(Records drawn from a dataset)
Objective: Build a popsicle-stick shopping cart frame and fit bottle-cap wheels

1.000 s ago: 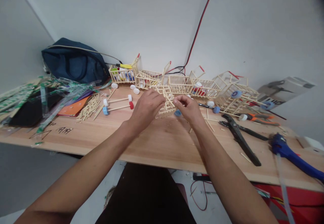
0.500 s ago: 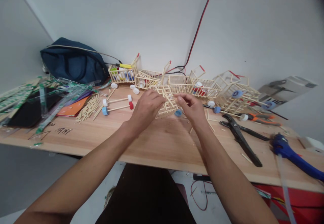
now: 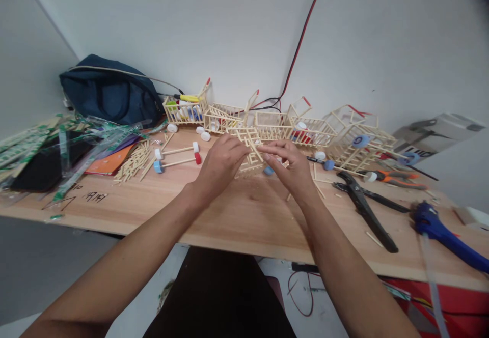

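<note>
A small lattice frame of thin wooden sticks (image 3: 252,164) is tilted between my two hands near the middle of the table. My left hand (image 3: 223,161) grips its left side, fingers bent and thumb partly hidden. At the frame's right edge is my right hand (image 3: 288,162), index finger stretched to the sticks and thumb lower, with a gap between them. Its fingertips seem to touch the frame. A blue bottle cap (image 3: 268,170) lies just under the right thumb. To the left rest two stick axles with cap wheels, one white (image 3: 178,151) and one blue and red (image 3: 178,163).
Several stick carts (image 3: 267,120) line the wall. Loose sticks (image 3: 133,162), orange paper (image 3: 110,161) and a dark blue bag (image 3: 112,93) are at left. On the right lie black-handled cutters (image 3: 367,213), orange-handled pliers (image 3: 399,177) and a blue glue gun (image 3: 439,231).
My right hand has moved slightly left, and its index finger now reaches out to the frame. My left hand keeps its grip in nearly the same place.
</note>
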Motion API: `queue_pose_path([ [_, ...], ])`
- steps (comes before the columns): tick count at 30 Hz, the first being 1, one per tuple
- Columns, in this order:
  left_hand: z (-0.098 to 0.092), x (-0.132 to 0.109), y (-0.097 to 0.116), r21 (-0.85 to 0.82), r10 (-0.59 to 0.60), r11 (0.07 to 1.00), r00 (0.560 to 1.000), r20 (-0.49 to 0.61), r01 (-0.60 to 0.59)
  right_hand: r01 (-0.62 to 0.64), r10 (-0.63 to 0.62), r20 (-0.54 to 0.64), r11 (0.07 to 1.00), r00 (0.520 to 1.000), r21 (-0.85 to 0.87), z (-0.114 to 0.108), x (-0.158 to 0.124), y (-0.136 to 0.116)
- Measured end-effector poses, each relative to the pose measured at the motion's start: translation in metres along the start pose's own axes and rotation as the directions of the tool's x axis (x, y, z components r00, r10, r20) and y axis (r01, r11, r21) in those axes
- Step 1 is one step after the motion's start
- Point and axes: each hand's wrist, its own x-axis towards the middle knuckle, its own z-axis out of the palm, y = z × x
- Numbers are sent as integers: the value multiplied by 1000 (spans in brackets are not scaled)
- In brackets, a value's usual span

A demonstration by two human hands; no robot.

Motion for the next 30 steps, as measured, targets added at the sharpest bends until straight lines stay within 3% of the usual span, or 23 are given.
queue_pose_path([
  [30,3,-5,-2,14,-1,1000,1000,23,0,-10,12,62,999,998,-31,2,-1,-1],
])
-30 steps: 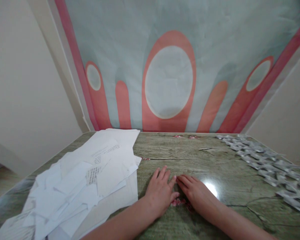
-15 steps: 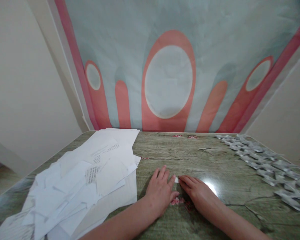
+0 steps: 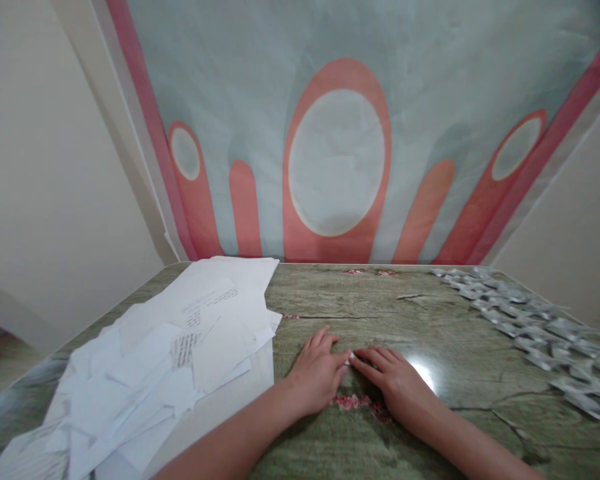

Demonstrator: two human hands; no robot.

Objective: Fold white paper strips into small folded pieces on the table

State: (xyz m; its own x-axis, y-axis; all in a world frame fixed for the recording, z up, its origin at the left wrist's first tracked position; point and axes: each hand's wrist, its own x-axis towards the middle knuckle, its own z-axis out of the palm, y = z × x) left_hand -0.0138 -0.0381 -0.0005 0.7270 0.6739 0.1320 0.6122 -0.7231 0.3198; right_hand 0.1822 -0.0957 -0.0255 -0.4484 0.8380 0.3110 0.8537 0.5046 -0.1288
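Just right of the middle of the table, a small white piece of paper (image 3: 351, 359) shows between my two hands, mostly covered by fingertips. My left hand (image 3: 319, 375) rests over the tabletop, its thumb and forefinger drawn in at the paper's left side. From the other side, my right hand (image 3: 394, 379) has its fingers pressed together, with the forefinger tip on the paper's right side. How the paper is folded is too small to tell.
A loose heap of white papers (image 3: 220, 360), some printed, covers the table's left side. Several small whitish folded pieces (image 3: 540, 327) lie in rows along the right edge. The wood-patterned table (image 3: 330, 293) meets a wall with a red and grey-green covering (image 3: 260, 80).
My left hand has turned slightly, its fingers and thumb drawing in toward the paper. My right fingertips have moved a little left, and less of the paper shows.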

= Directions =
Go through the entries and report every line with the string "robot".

= Exercise answer =
A demonstration by two human hands; no robot.
Demonstrator: two human hands; no robot.

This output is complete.